Freud's Self-Analysis: By Didier Anzieu. Translated by Peter Graham. Madison, CT: International Universities Press, Inc., 1986. 618 pp.

Review by:
John F. Crow

This scholarly, meticulously documented account of Freud's selfanalysis between 1895 and 1902 has finally been translated into English, by Peter Graham. The initial version, published in French in 1959, had been followed by an expanded, two-volume second version, published in 1975. For this English translation, a number of appendices were removed to produce a single-volume, 618-page examination of what ranks as one of the most creative and revolutionary periods of scientific discovery in recorded history. Certainly, there is no set of documents describing the remarkable process of scientific self-experimentation that can rival the rich sources Anzieu has assembled for his most illuminating interpretation of "the creative psychical work that resulted in the discovery of psychoanalysis."

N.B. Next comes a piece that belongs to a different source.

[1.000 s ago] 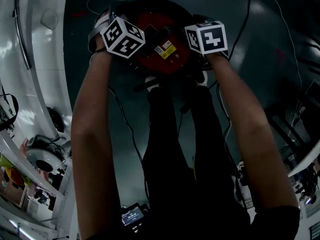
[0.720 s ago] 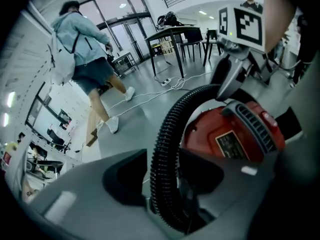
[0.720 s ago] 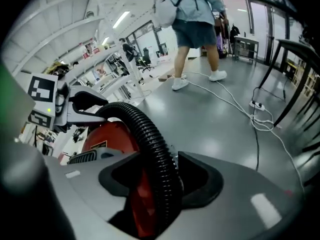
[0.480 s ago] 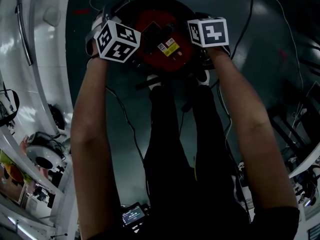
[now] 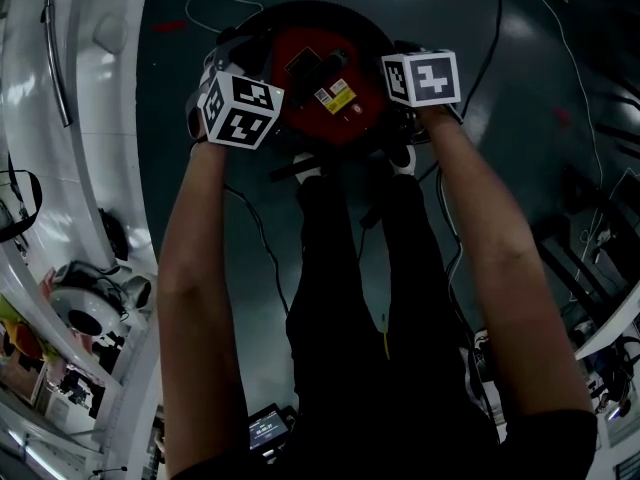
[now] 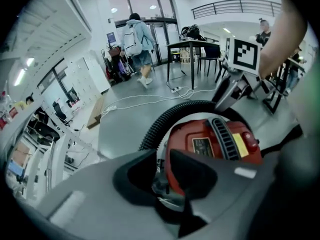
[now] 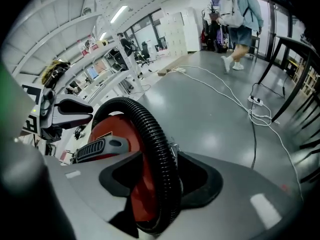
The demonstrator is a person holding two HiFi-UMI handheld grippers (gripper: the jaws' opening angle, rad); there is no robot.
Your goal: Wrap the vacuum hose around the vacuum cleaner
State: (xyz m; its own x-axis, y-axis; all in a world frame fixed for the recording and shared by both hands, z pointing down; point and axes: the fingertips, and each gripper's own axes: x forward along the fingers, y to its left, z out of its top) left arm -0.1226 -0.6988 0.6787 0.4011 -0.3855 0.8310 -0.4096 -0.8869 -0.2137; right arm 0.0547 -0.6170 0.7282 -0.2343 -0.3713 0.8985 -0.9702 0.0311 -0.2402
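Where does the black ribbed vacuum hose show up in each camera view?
Head view: the hose curves along the top centre, dim.
Left gripper view: hose arcs across the middle.
Right gripper view: hose arcs from left of centre down to bottom centre.
Shared landmark: the red vacuum cleaner it circles.

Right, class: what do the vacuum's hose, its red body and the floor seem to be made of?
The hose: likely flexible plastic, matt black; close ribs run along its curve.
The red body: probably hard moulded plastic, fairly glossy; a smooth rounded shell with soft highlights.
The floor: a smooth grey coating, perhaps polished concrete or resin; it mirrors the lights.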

The primary sources which Anzieu considers central to a study of Freud's self-analysis are two-fold: fifty dreams up to 1902, including forty-three in The Interpretation of Dreams and four in On Dreams; and forty-eight childhood memories, screen memories, and parapraxes up to 1907 (including forty-three described in The Psychopathology of Everyday Life). What is unique and remarkable about this book is the way the author has collated and arranged the chronological development of these unconscious derivatives as they were recorded by Freud during his seven-year period of scientific self-exploration.

My task was to bring together fragments of the same dream forms in several different published works by Freud; to compare the text of the dreams with accounts of past or contemporary events described in Freud's correspondence or revealed by his biographers; to date the dreams and other material connected with his self-analysis; and finally, by placing them in chronological order, to assess their role as milestones in a process of personal crisis, epistemological revolution, and hitherto unparalleled conceptual innovation (p. xiv).

Such an exegesis, initially undertaken in the 1950's, could never be duplicated by even the most advanced forms of today's computerized textual analyses.